From start to end, print the entire listing below exactly.

**The data:**
BEGIN

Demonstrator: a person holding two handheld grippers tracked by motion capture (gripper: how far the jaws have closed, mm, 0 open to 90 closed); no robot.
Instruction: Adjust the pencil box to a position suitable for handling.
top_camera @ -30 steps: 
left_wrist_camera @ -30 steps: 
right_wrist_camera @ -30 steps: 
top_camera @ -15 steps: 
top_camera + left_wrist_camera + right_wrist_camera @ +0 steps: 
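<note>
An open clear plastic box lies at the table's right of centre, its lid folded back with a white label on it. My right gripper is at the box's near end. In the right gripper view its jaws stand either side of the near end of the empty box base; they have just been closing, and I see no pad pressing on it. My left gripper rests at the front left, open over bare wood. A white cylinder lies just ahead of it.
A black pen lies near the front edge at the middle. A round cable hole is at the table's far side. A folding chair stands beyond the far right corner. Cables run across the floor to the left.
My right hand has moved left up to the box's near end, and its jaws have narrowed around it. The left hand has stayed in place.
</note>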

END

**Response:**
Demonstrator: a person holding two handheld grippers tracked by motion capture (gripper: how far the jaws have closed, mm, 0 open to 90 closed); no robot.
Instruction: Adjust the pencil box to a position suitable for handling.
top_camera @ -30 steps: 
left_wrist_camera @ -30 steps: 
right_wrist_camera @ -30 steps: 
top_camera @ -15 steps: 
top_camera + left_wrist_camera + right_wrist_camera @ +0 steps: 
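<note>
An open clear plastic box lies at the table's right of centre, its lid folded back with a white label on it. My right gripper is at the box's near end. In the right gripper view its jaws stand either side of the near end of the empty box base; they have just been closing, and I see no pad pressing on it. My left gripper rests at the front left, open over bare wood. A white cylinder lies just ahead of it.
A black pen lies near the front edge at the middle. A round cable hole is at the table's far side. A folding chair stands beyond the far right corner. Cables run across the floor to the left.
My right hand has moved left up to the box's near end, and its jaws have narrowed around it. The left hand has stayed in place.
</note>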

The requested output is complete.